Innovations institutionnelles et procédurales
Au-delà des évolutions substantielles, des innovations institutionnelles et procédurales contribuent à renforcer la protection des ressources en eau :
Les Parlements de l’eau, comme celui institué dans le bassin de la Loire en France, offrent des forums délibératifs associant société civile, usagers et experts. Ces instances participatives permettent d’intégrer une pluralité de voix dans la gouvernance de l’eau, contrebalançant ainsi l’influence des acteurs économiques dominants.
L’élargissement du droit d’action en justice constitue une évolution majeure. Dans plusieurs juridictions, les conditions restrictives de l’intérêt à agir ont été assouplies pour permettre aux associations de protection de l’environnement de contester des décisions administratives affectant les ressources hydriques. L’affaire Juliana v. United States, bien que centrée sur le changement climatique, illustre cette tendance à l’élargissement du locus standi en matière environnementale.

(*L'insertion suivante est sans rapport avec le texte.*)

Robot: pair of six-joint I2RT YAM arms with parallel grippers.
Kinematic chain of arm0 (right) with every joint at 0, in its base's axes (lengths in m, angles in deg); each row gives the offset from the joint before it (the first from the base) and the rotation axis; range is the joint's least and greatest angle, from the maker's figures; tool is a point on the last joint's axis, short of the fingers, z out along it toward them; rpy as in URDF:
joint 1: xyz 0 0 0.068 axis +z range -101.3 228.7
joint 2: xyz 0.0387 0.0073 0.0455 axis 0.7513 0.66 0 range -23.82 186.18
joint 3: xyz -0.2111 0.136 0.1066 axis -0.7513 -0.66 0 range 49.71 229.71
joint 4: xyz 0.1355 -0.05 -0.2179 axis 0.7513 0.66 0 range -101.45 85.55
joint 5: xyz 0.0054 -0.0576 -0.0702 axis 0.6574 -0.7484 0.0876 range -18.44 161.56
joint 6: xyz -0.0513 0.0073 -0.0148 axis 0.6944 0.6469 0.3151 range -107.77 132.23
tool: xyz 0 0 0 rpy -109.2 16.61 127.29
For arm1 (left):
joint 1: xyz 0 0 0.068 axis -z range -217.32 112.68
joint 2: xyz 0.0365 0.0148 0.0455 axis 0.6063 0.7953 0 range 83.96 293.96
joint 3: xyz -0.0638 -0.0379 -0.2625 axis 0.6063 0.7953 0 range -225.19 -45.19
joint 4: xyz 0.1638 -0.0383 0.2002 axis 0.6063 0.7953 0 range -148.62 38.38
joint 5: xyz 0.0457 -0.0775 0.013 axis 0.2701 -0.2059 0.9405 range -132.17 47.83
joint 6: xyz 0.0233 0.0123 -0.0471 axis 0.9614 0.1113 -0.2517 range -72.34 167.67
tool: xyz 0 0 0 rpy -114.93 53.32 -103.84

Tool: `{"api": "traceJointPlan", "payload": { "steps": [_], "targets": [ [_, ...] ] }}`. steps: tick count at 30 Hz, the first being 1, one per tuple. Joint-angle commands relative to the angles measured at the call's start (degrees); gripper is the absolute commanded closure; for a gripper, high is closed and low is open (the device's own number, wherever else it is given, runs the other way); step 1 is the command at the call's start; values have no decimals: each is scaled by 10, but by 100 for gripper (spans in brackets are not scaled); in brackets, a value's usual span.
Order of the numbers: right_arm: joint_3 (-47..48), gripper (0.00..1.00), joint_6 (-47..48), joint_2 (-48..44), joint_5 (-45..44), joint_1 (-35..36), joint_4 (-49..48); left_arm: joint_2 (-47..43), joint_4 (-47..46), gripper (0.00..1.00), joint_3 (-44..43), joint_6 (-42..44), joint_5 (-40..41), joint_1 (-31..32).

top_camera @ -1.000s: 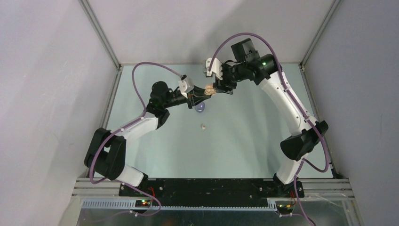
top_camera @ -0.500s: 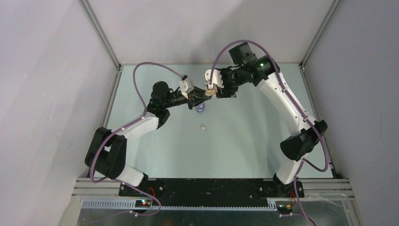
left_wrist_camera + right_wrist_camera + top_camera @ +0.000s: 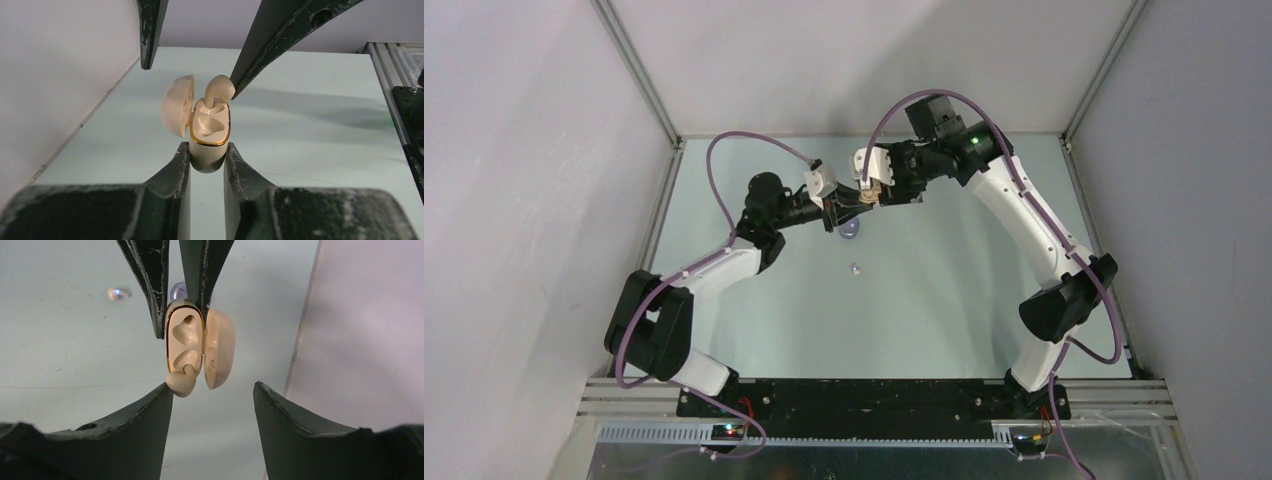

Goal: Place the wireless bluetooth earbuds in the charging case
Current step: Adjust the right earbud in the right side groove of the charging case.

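**Top external view.** Pale green-grey flat table (image 3: 944, 290), both arms reaching over its far half. Left gripper (image 3: 842, 207) and right gripper (image 3: 871, 193) nose to nose above the surface, with a small, rounded, cream-beige plastic charging case (image 3: 862, 198) between them. Rounded purple plastic case (image 3: 850, 231) on the table just beneath the left gripper. Tiny pale loose earbud (image 3: 855, 268) on the table, nearer the arm bases and apart from the purple case.

**Left wrist view.** Left gripper (image 3: 207, 152) clamped on the lower body of the charging case (image 3: 202, 150), one dark finger on each side. Gold-rimmed case held upright, with the domed hinged lid (image 3: 177, 111) swung open to the left. Nearer moulded slot (image 3: 209, 125) vacant. Cream-beige earbud (image 3: 218, 89) with its stem down in the farther slot and its head standing proud of the rim. Right gripper (image 3: 190, 80) above, jaws apart, one fingertip touching the earbud head and the other clear of the lid.

**Right wrist view.** Right gripper (image 3: 212, 387) with fingers spread wide. Left-hand finger against the cream-beige earbud (image 3: 181, 382), right-hand finger touching nothing. Charging case (image 3: 184, 342) pinched between the left gripper's fingers (image 3: 150, 280). Lid (image 3: 220, 355) open to the right. Purple case (image 3: 179, 289) partly hidden behind those fingers. Loose earbud (image 3: 116, 293) on the table to the left.
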Motion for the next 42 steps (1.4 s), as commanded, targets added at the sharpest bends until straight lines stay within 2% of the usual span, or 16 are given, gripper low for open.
{"api": "traceJointPlan", "payload": {
  "steps": [1,9,21,31,37,42],
  "targets": [
    [4,36,-14,-13,-11,2,-35,-3,-9,100,-29,17,-10,5],
    [11,36,-31,-10,-9,7,-38,-3,-6,100,-31,27,-10,8],
    [94,36,-83,35,-4,5,-5,-11,2,100,-27,58,-3,14],
    [94,36,-89,37,2,7,14,-12,-1,100,-25,58,4,13],
    [94,32,-81,27,40,6,40,-11,-3,100,-23,51,12,13],
    [116,24,-97,10,60,-3,63,-11,-2,100,-22,49,15,11]
  ]
}}
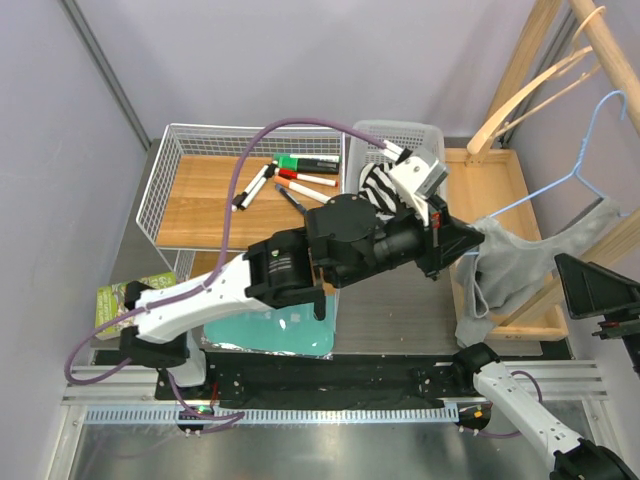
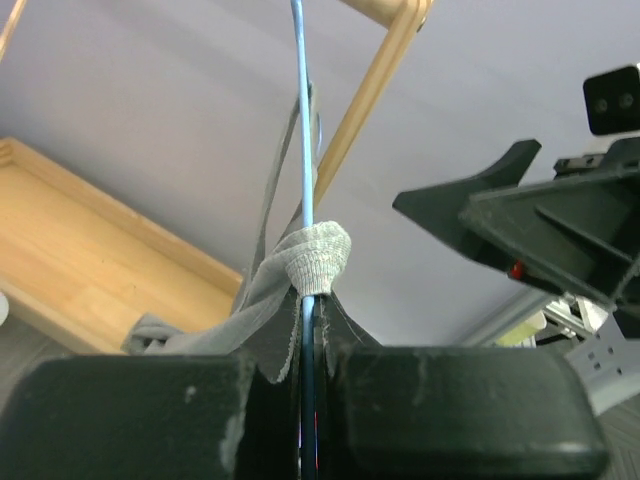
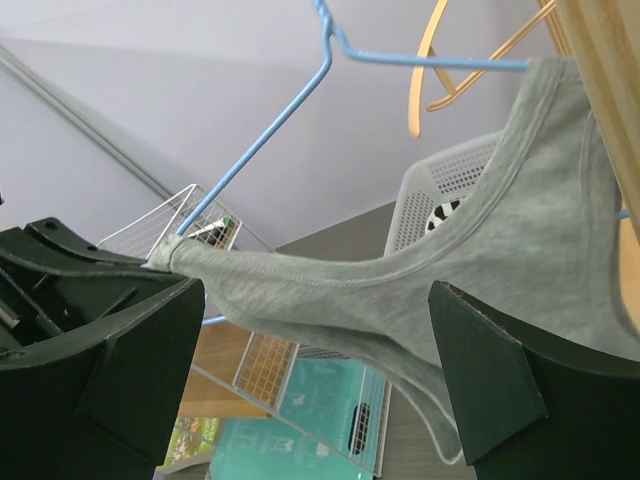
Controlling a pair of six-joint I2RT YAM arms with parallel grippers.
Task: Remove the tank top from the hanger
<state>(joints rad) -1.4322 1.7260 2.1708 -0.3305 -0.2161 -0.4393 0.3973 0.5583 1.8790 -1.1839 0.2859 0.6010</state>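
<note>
**Tank top on hanger, one strap pinched by left gripper**

Grey table (image 1: pixel 400 310): carries a wooden rack (image 1: pixel 520 60) at the right, a wire basket (image 1: pixel 160 195) at the far left and a white plastic basket (image 1: pixel 400 128) between the two.

Left arm (image 1: pixel 220 290): reaches from the near left corner diagonally across the table toward the rack. Right arm (image 1: pixel 520 400): only partly in frame at the near right corner.

Tank top (image 3: pixel 480 240): grey, off the table, hangs on a blue wire hanger (image 3: pixel 270 130) in front of the rack. One strap sits high on the hanger beside the rack post. The other stretches sideways to the left gripper. Body sags toward the rack's tray.

Left gripper (image 2: pixel 308 350): fingers pressed together, clamped on the bunched strap end. Hanger wire runs down into the same gap.

Right gripper (image 3: pixel 315 300): fingers wide apart, holding nothing. Sits near the cloth, to its right in the top view. Wrist view looks up at the neckline, which spans from one finger to the other. Cannot tell whether it touches the cloth.

Smaller items:
- Teal sheet (image 1: pixel 280 330) flat on the table under the left arm.
- Green book (image 1: pixel 125 297) at the near left, just beside the wire basket.
- Striped cloth (image 1: pixel 378 185) inside the white basket.
- Two wooden hangers (image 1: pixel 545 75) up on the rack.
- Markers (image 1: pixel 300 178) loose on the wooden floor of the wire basket.
</note>
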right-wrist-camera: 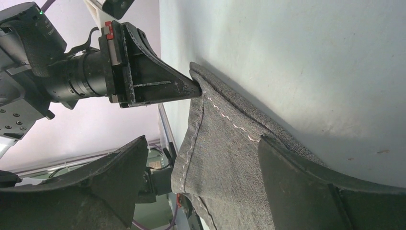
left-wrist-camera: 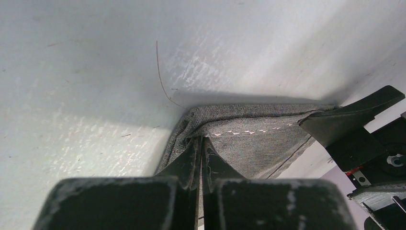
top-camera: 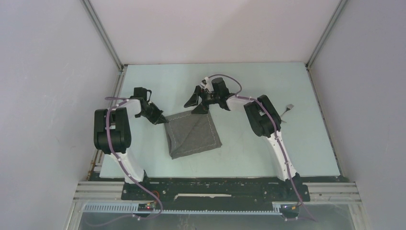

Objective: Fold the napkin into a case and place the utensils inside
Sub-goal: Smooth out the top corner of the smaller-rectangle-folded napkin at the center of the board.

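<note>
The grey napkin [top-camera: 194, 135] lies folded flat on the table, pale stitching along its hems. My left gripper [top-camera: 163, 120] is shut on the napkin's far left corner; in the left wrist view its fingertips [left-wrist-camera: 201, 143] pinch the cloth [left-wrist-camera: 253, 143] right at the table. My right gripper [top-camera: 198, 105] stands open at the far right corner. In the right wrist view its two fingers straddle the napkin [right-wrist-camera: 225, 153] edge without closing, the gripper [right-wrist-camera: 201, 167] wide apart. A small silvery utensil [top-camera: 289, 109] lies right of the right arm. The left gripper [right-wrist-camera: 191, 88] shows there too.
The pale table [top-camera: 268, 81] is walled by white panels at the back and sides. The right arm's elbow [top-camera: 258, 117] stands between the napkin and the utensil. A right finger [left-wrist-camera: 344, 122] reaches into the left wrist view.
</note>
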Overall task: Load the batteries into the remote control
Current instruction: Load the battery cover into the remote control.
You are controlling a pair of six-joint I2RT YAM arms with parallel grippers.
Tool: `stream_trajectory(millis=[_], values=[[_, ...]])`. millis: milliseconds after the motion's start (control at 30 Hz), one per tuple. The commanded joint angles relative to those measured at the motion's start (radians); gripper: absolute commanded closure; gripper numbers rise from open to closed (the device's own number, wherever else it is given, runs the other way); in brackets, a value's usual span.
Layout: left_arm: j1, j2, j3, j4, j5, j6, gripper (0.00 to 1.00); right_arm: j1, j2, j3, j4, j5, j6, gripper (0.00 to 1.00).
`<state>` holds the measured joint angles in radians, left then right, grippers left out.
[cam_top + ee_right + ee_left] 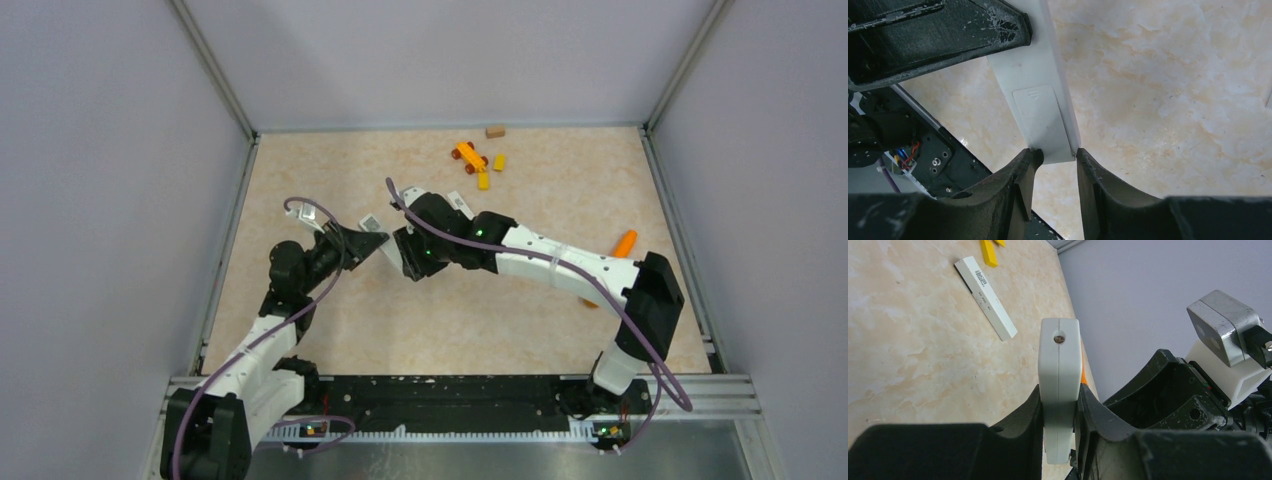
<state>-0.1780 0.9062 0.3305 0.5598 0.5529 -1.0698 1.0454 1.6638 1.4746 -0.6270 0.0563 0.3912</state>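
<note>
Honestly, can't call it done from these views. Left pincer (1059, 392) is clamped on the remote control (1059, 360), holding it off the tabletop (908, 355) between the two arms. Right pincer (1054, 155) brackets one end of the remote, fingers at its edges; can't tell whether it's pinching or just touching. Hatch (1040, 117) outline with grip ridges shows on the remote's back and looks seated, not slid off. Separate white printed strip (985, 297) lies flat on the tabletop, well apart from the remote; might be the back cover, not sure. Batteries: none visible in any view. My read: either the hatch isn't opened yet, or they're in and it's shut.
</note>
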Motion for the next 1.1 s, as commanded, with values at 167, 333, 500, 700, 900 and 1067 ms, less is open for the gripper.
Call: stream_trajectory(millis=[167,333,500,700,900,1067], values=[[-0.001,-0.03,0.07,0.097,0.067,-0.133,1.0,-0.018,-0.017,-0.012,0.108,0.032,0.103,0.64],[0.007,-0.026,0.067,0.087,0.053,-0.165,1.0,-0.022,-0.022,-0.007,0.113,0.006,0.107,0.62],[0.029,-0.009,0.057,0.072,0.045,-0.167,1.0,-0.028,-0.03,-0.009,0.103,-0.001,0.118,0.57],[0.066,0.019,0.045,0.09,0.06,-0.184,1.0,-0.033,-0.052,-0.025,0.11,-0.034,0.133,0.51],[0.094,0.036,0.036,0.118,0.08,-0.217,1.0,-0.057,-0.081,-0.053,0.128,-0.078,0.167,0.45],[0.112,0.034,0.031,0.118,0.087,-0.222,1.0,-0.066,-0.148,-0.11,0.178,-0.075,0.188,0.2]])
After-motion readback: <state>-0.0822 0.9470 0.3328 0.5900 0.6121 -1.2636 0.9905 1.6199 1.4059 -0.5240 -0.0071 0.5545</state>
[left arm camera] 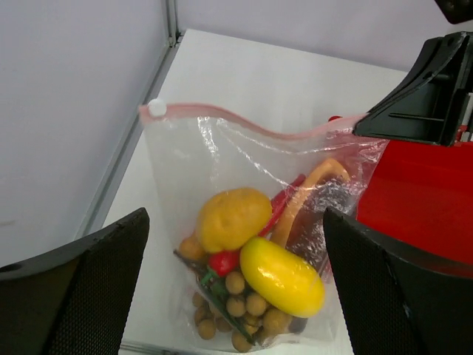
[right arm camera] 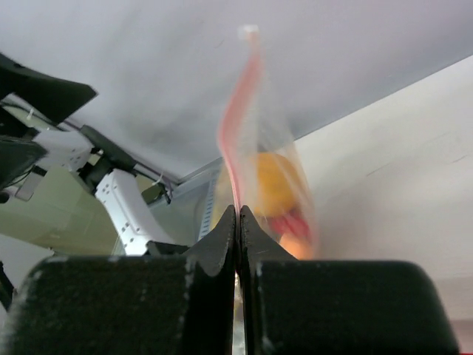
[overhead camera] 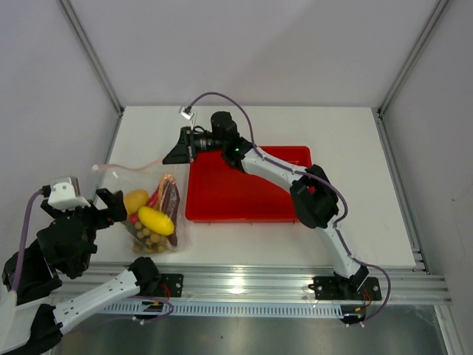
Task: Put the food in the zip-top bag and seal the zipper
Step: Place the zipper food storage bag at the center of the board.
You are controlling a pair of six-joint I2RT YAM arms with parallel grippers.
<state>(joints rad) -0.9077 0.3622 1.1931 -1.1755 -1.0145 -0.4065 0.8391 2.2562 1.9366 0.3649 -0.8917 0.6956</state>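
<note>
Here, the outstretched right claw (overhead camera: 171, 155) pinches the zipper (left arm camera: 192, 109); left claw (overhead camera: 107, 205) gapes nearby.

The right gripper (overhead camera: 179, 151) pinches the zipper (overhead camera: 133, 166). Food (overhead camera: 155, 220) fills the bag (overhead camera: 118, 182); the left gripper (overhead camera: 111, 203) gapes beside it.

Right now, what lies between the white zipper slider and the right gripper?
Only the wavy pinkish zipper strip of the clear plastic bag, pinched in the right gripper; left wrist view.
</note>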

Les obligations de vigilance imposées aux entreprises constituent un levier prometteur. La loi française sur le devoir de vigilance des sociétés mères et entreprises donneuses d’ordre (2017) oblige les grandes entreprises à identifier et prévenir les atteintes graves à l’environnement dans leurs chaînes d’approvisionnement, y compris celles liées à l’eau. La proposition de directive européenne sur le devoir de vigilance des entreprises en matière de durabilité pourrait généraliser cette approche.
- Cartographie des risques d’atteinte aux ressources hydriques
- Procédures d’évaluation régulière des filiales et sous-traitants
- Actions d’atténuation des risques identifiés
- Mécanismes d’alerte et de suivi
- Dispositifs de suivi et d’évaluation des mesures
Les contrats de rivière ou contrats de nappe représentent des outils de gouvernance territoriale innovants. Ces instruments contractuels, développés notamment en France et en Belgique, engagent l’ensemble des acteurs d’un bassin versant dans un programme d’actions concerté pour la préservation de la ressource. Leur force réside dans l’engagement volontaire des parties prenantes, y compris les acteurs économiques, créant ainsi une dynamique collective de responsabilité.
L’intégration de critères hydriques dans les marchés publics constitue un levier indirect mais puissant. En conditionnant l’accès à la commande publique au respect de normes strictes de gestion de l’eau, les autorités publiques peuvent orienter les pratiques des acteurs privés. Ce mécanisme, déjà utilisé pour d’autres critères environnementaux, pourrait être renforcé pour la protection spécifique des ressources hydriques.
Ces innovations ne produiront toutefois leurs effets que si elles s’accompagnent d’un renforcement des moyens de contrôle et de sanction. La télédétection et les technologies de suivi en temps réel offrent des perspectives prometteuses pour améliorer la surveillance des prélèvements et garantir l’application effective des règles de protection.
L’équilibre entre protection des ressources hydriques et intérêts privés reste un défi majeur pour les systèmes juridiques contemporains. Les innovations présentées témoignent d’une prise de conscience croissante de la nécessité de repenser les cadres traditionnels pour mieux protéger ce qui constitue peut-être le bien commun par excellence : l’eau douce, indispensable à toute forme de vie.